Wednesday, February 25, 2009
A key architectural component of PNUTS is a pub-sub system, used to ensure reliability and replication. PNUTS uses a proprietary message broker, and updates are considered committed when they have been published to the message broker.
Wednesday, February 18, 2009
The high level idea of Dynamo is to trade consistency for availability. The query model is a single key lookup and eventual consistency. In Dynamo, conflict resolution occurs at reads rather than writes (in contrast to traditional systems or Google's Bigtable). Dynamo's architecture can be characterized as a zero-hop DHT, where each node has pointers to all the other nodes (to reduce latency and its variability).
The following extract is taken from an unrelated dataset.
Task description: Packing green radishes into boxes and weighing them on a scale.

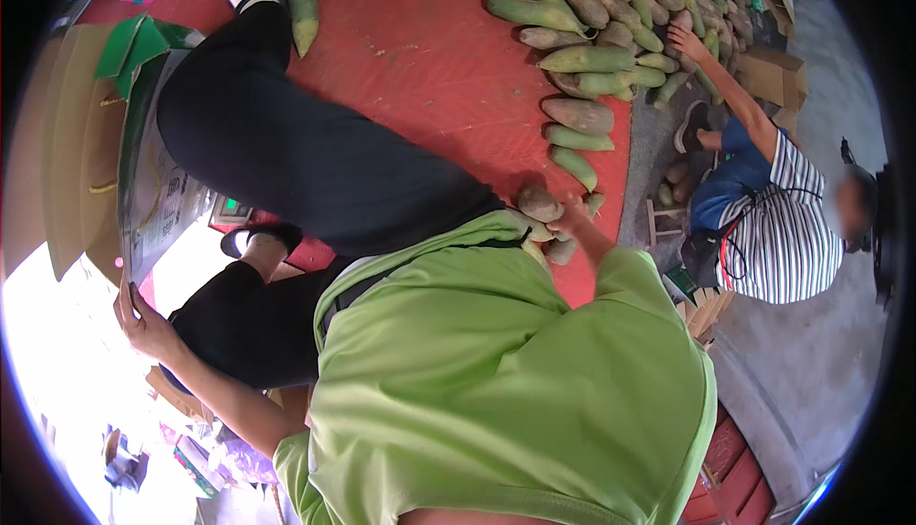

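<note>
My left hand [148, 326] grips the near edge of a tall cardboard box [143, 181] with green flaps, standing at my left. On my other side, my right hand [572, 217] has its fingers on a brownish, soil-covered radish [540, 203]. My legs and green shirt lie between the two hands. Other green and brown radishes lie close around the right hand, partly covered by it and by my shirt. A row of them, with a green radish [573, 169] among them, runs from there up to a large heap [620, 10].
A lone green radish [303, 10] lies on the red mat [410, 57] near my foot. At the right, a person in a striped shirt [778, 229] reaches into the heap. A scale with a lit display [230, 207] sits beside the box. An open carton [771, 76] stands behind the heap.
</note>
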The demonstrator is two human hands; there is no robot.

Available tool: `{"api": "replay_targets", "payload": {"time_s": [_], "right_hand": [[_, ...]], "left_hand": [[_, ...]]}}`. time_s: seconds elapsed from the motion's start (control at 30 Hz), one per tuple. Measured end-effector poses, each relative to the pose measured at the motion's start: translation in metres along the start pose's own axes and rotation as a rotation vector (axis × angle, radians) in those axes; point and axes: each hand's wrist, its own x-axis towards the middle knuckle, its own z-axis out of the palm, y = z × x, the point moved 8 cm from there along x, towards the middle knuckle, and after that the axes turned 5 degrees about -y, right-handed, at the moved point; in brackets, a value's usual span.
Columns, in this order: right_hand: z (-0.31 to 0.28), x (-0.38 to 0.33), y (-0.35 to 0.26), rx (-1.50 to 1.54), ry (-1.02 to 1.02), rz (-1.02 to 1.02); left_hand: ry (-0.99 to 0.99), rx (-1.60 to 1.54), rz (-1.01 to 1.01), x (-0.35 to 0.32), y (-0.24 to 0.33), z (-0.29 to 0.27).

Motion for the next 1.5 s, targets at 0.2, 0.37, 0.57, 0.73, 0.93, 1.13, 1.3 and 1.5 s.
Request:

I found interesting to see how previous research works in DHTs (e.g virtual nodes) and distributed systems (e.g. vector clocks) are combined to form a real working system in industry.
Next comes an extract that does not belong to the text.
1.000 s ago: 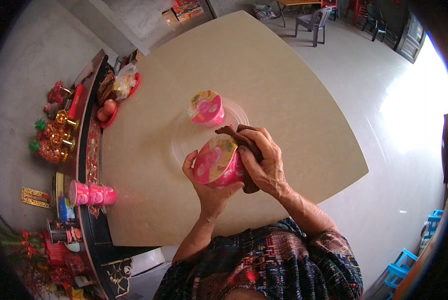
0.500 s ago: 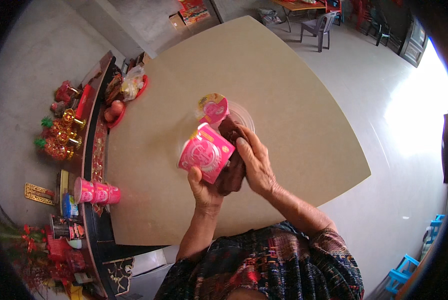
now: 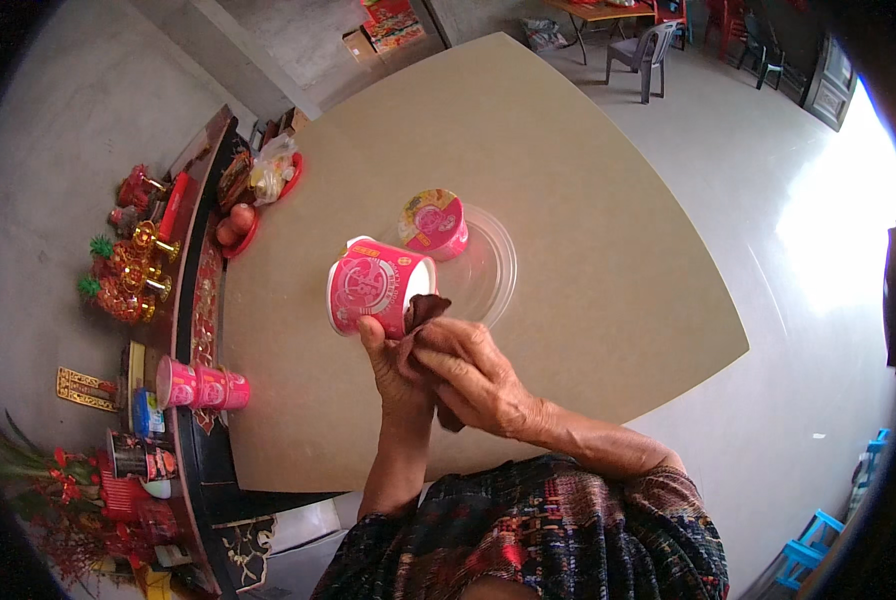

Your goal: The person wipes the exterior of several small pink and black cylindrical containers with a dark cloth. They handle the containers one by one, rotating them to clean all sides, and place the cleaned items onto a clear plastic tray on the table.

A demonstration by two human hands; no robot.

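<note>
Tipped on its side above the table, a pink paper instant-noodle cup (image 3: 366,287) is gripped by my left hand (image 3: 400,385), whose thumb presses on its side. Its white base faces right. My right hand (image 3: 478,375) is closed on a dark brown cloth (image 3: 428,312) and holds it against the lower edge of the cup by the base. Part of the cloth hangs below my fingers. Just beyond, a second pink cup (image 3: 435,224) with a yellow-and-pink lid stands upright beside a round clear plastic lid or tray (image 3: 496,275) on the tabletop.
The wide tan table (image 3: 608,240) fills the middle. Along its left, a dark sideboard (image 3: 193,465) bears a row of pink cups (image 3: 206,386), fruit (image 3: 238,224) on a red plate, a plastic bag (image 3: 271,172) and gold goblets (image 3: 143,240). A grey chair (image 3: 644,52) stands far right; blue stools (image 3: 810,545) near right.
The noodle cup has moved slightly left and turned so its white base shows. My right hand and the cloth have shifted down and left toward the base's lower edge.
</note>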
Wednesday, February 11, 2009
The Bigtable interface is very simple, consisting of mapping a key tuple with three fileds
For implementation, a row is the unit of distribution and load balancing.
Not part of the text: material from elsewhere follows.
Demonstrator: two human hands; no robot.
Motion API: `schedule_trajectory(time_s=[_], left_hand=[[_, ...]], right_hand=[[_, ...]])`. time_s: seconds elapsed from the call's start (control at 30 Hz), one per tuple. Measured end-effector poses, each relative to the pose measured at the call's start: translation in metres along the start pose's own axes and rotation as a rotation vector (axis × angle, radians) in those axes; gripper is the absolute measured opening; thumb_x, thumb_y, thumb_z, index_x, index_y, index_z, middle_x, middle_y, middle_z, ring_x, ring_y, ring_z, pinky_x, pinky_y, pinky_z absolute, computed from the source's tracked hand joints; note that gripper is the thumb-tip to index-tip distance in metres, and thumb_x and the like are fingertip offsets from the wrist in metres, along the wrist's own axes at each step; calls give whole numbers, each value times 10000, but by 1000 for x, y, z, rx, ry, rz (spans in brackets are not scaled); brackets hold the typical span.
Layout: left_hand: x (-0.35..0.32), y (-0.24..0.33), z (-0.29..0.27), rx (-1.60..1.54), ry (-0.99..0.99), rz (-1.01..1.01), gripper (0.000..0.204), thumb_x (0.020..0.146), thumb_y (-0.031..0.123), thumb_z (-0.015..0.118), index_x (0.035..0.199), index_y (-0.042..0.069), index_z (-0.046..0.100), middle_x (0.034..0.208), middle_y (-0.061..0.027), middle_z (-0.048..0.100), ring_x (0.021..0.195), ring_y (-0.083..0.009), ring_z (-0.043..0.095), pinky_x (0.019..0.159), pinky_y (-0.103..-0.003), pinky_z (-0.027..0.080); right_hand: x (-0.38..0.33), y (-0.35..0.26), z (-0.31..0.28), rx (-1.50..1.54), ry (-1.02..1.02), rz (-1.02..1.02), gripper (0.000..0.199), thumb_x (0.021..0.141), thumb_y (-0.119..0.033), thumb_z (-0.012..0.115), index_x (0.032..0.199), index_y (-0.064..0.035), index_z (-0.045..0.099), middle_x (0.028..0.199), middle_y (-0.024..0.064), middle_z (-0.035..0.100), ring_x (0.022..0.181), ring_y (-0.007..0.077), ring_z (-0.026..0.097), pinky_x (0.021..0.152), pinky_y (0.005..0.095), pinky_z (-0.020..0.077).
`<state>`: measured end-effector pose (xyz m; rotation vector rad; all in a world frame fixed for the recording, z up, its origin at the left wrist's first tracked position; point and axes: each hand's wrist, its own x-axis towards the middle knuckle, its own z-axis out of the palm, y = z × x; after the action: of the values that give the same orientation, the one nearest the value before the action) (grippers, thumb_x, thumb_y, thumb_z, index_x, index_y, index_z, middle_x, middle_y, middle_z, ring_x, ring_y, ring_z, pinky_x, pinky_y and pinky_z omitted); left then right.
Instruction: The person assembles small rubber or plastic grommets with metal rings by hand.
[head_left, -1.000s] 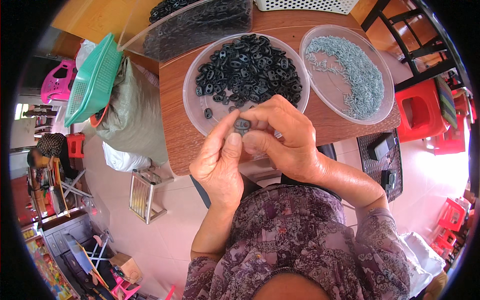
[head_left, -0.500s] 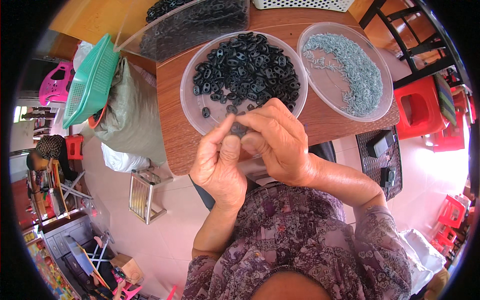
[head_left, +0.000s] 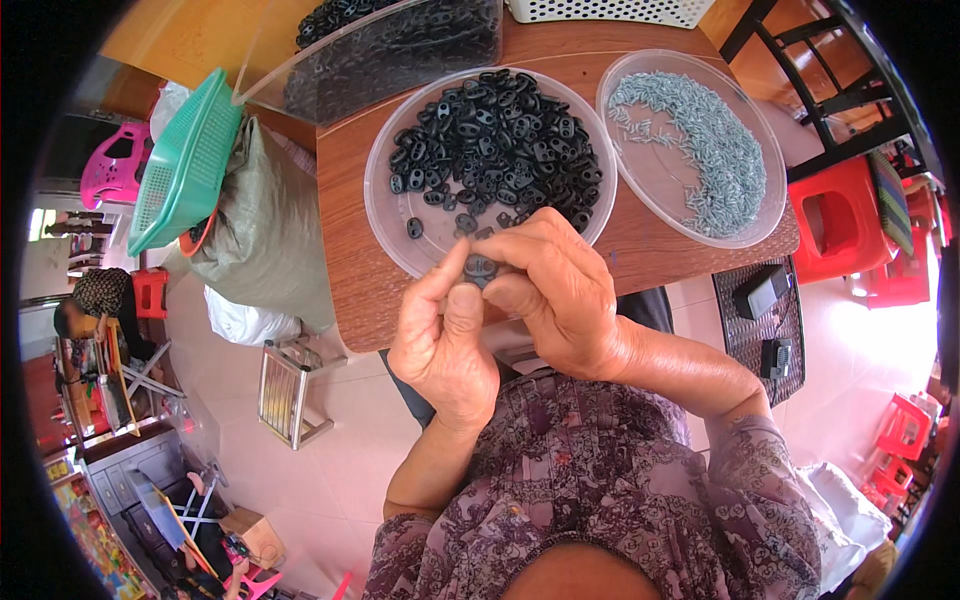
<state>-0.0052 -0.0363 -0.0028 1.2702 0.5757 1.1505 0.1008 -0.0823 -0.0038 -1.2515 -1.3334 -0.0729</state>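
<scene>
Between my two hands is a small black oval plastic piece [head_left: 480, 268] with two holes. My left hand [head_left: 445, 345] pinches it from the left with thumb and forefinger. From the right, the thumb and fingers of my right hand [head_left: 555, 290] close on the same piece. Both hands are just over the near rim of a round clear tub [head_left: 375, 215]. Many loose black two-holed pieces [head_left: 490, 140] lie heaped in that tub. A second round tub [head_left: 645, 185] to the right holds a curved heap of small silvery screws [head_left: 715, 150].
A clear bin [head_left: 390, 60] of more black pieces stands at the back of the wooden table [head_left: 350, 270]. A white perforated basket [head_left: 610, 10] is behind. Left are a green basket [head_left: 185, 165] and a sack [head_left: 265, 220]; right, a red stool [head_left: 840, 215]. Another person [head_left: 100, 300] is far left.
The black piece has turned so that its holed face shows more clearly between my fingertips. Both hands sit slightly lower in the picture and still grip it.
</scene>
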Motion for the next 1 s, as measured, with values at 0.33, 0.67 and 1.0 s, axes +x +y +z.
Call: schedule_trajectory(time_s=[0.33, 0.67, 1.0], left_hand=[[0, 8, 6, 55, 38, -11, 341, 837, 101, 606, 1108, -94, 541, 952, -86, 596, 791, -91, 530, 749, -228, 440], [-5, -6, 2, 48, 48, 38, 336, 824, 125, 626, 1072, -91, 556, 883, -62, 590, 713, -79, 514, 683, -210, 444], [-7, -14, 1, 89, 31, 140, 312, 866, 144, 575, 1069, -91, 541, 947, -91, 582, 783, -100, 528, 711, -226, 447]], right_hand=[[-2, 0, 0, -32, -10, -14, 344, 672, 48, 627, 997, 45, 515, 829, 153, 551, 689, 298, 507, 591, 359, 439], [-8, 0, 3, -46, 37, -17, 263, 714, 10, 611, 963, 71, 551, 845, 141, 580, 683, 256, 537, 601, 324, 436], [-7, 0, 8, -72, 48, -53, 250, 723, 35, 587, 963, 84, 536, 840, 152, 568, 667, 258, 527, 579, 330, 436]])
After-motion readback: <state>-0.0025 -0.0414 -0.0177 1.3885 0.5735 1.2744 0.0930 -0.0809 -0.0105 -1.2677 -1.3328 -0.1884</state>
I really liked this paper, it presents a simple abstraction that is useful in many circumstances and easy to scale. I think it will probably be influential in 10 years because traditional databases are harder and harder to scale at modern data center sizes.
Chubby is adapted for requirements encountered by Google applications. Therefore, Chubby is optimized for availability and reliability rather than high performance, with locks expected to be course-grained (in time). Chubby is implemented as a set of servers that use a consensus protocol among them. Interestingly, Chubby does not mandate locks, meaning that the applications choose to not modify or corrupt the locked file. This is based mainly on two reasons: the lock service simpler to implement and it does not have to handle real malicious applications as it is running in a closed environment.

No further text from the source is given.